Una hora después, el comedor estaba preparado con un desayuno humeante.
Javier, acompañado por la niñera, se sentó en la silla, vestido con ropa limpia y ordenada. María sonrió con dulzura: —Javi, aquí tienes tu leche pura favorita.
Como todos los días, le ofreció la leche, pero el rostro severo de Javier no mostró ni la más mínima calidez.
Desde el fondo del comedor, llegaron unos pasos firmes y rítmicos.
María, al girar la vista, vio a Alejandro, de un metro noventa, con su porte elegante y su caminar largo y seguro, entrando con calma en la puerta del comedor.
La camisa de color claro le ajustaba perfectamente su cuerpo atlético, con los botones hasta el cuello, la corbata perfectamente atada, luciendo formal y ordenado. Esta vestimenta era un contraste total con la actitud relajada y despreocupada que mostró la noche anterior en el bar.

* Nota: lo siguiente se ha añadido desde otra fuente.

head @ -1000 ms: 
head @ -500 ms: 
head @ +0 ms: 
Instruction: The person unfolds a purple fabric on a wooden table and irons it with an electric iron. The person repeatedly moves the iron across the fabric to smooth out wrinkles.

María entendió la razón: hoy irían a la casa de los García para ver a Diego y hablar sobre el divorcio.
Tal vez por el hecho de que se acercaba el divorcio, Alejandro parecía estar de buen humor.
Le acarició la cabeza a Javier, y con voz grave y seductora le preguntó: —Javi, ¿quieres saber quién es tu madre?
María se quedó rígida.
¿Acaso Alejandro finalmente había decidido presentarle su identidad a su hijo?

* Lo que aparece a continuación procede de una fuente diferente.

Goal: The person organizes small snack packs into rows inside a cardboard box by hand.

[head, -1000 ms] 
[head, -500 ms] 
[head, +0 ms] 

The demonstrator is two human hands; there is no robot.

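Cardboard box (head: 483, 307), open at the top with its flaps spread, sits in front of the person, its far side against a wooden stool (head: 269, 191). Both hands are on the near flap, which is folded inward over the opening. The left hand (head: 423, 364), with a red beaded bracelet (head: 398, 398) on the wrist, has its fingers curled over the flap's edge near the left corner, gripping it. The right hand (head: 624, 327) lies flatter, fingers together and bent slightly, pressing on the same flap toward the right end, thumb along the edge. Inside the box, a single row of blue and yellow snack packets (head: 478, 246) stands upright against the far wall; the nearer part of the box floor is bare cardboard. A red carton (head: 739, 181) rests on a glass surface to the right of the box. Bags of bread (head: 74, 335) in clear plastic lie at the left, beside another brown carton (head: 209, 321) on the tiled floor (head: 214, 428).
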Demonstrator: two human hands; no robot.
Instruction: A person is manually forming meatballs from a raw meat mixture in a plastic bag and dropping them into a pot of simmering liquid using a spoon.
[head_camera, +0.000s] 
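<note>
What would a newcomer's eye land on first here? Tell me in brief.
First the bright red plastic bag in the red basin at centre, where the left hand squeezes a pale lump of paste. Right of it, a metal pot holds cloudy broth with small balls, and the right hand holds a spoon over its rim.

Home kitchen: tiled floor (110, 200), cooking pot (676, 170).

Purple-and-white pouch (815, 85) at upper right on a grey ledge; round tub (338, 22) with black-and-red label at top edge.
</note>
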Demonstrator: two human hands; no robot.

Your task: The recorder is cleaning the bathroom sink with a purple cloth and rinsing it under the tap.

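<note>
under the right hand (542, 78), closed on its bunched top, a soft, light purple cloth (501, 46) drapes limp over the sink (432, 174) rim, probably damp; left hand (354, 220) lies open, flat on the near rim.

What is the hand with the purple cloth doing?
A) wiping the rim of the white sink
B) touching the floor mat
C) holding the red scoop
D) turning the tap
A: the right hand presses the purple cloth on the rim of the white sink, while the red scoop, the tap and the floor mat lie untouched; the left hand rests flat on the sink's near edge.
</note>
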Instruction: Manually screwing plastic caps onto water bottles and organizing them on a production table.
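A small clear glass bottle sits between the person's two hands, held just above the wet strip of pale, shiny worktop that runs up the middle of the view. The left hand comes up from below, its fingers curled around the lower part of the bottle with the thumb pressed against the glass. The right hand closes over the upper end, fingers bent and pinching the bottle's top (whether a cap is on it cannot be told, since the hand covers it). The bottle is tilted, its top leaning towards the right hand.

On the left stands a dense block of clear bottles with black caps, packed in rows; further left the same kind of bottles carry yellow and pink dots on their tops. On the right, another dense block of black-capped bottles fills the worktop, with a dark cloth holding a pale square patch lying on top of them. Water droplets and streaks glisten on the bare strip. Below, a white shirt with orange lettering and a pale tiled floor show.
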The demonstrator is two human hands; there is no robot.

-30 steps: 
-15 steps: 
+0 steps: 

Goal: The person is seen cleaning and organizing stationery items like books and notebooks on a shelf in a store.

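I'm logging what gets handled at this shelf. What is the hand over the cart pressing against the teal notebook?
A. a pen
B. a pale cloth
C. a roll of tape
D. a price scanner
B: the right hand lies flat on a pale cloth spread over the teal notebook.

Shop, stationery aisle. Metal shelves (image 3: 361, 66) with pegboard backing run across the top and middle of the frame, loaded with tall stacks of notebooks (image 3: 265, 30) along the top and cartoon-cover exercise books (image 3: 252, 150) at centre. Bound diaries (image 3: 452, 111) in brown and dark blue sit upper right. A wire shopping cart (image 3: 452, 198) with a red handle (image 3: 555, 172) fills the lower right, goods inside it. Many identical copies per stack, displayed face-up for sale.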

Con los ojos llenos de lágrimas, miró a Javier, pero este, con el rostro tenso, respondió fríamente: —¡No quiero saberlo!
¡Crash!
El corazón de María se desplomó, y sus ojos temblaron con el impacto de sus palabras.
Alejandro miró a María y luego le preguntó: —¿Por qué no quieres saberlo?
Javier frunció el ceño, y con la boca torcida respondió: —Esa mujer ya no me quiere. ¡Aunque se me aparezca, yo no la quiero!
...
María sintió como si su corazón se ahogara.
Desde que Javier era muy pequeño, Alejandro le había dicho que su madre ya no lo quería.
Si ella intentaba revelarle la verdad ahora, no solo no lo creería, sino que lo rechazaría aún más.
El problema tenía que ser resuelto por Alejandro, quien debía contarle la verdad a su hijo.
Sus manos se apretaron contra su vestido, aguantando el dolor en silencio.
Después del desayuno, la niñera llevó a Javier a su clase de taekwondo.
—La familia García tiene una tradición: desde los tres años, Javi empieza a aprender taekwondo. Una clase privada cuesta lo que tú gastarías en seis meses de manutención.
—¿Tú, que ni siquiera trabajas, crees que tienes lo que se necesita para criar al hijo de Alejandro?
Mientras ambos salían, Alejandro pronunció estas palabras con tono desafiante, sugiriendo que abandonara la custodia.
María, con la fiebre y la cabeza mareada, murmuró: —El niño solo tiene un malentendido conmigo. No lo abandonaré fácilmente.
Su insistencia hizo que Alejandro se sintiera incómodo.
Se ajustó la corbata, y con tono frío dijo: —¿Crees que vas a retrasar el divorcio con tu hijo? No tengo tiempo para seguir jugando. Recuerda lo que prometiste, y cuando veas a abuelo Diego, no necesito recordarte lo que tienes que decir.
El coche llegó a casa de los García, y María siguió a Alejandro hasta donde estaba Diego.
Sobre la mesa había una pila de fotos que inmediatamente captaron la atención de María. Eran las fotos privadas de María que Alejandro había dejado circular en el karaoke la noche anterior.
Esas fotos no solo habían sido expuestas en el karaoke, sino que también se habían mostrado en las pantallas LED de toda la ciudad durante casi diez minutos, y, naturalmente, llegaron a los ojos de Diego.
—Abuelo Diego.
Alejandro acababa de hablar cuando Diego, con el rostro oscuro, se levantó rápidamente del sofá con la ayuda de un bastón.
¡Pum!
Un fuerte bofetón aterrizó en la impecable cara de Alejandro, con toda la fuerza que Diego podía reunir.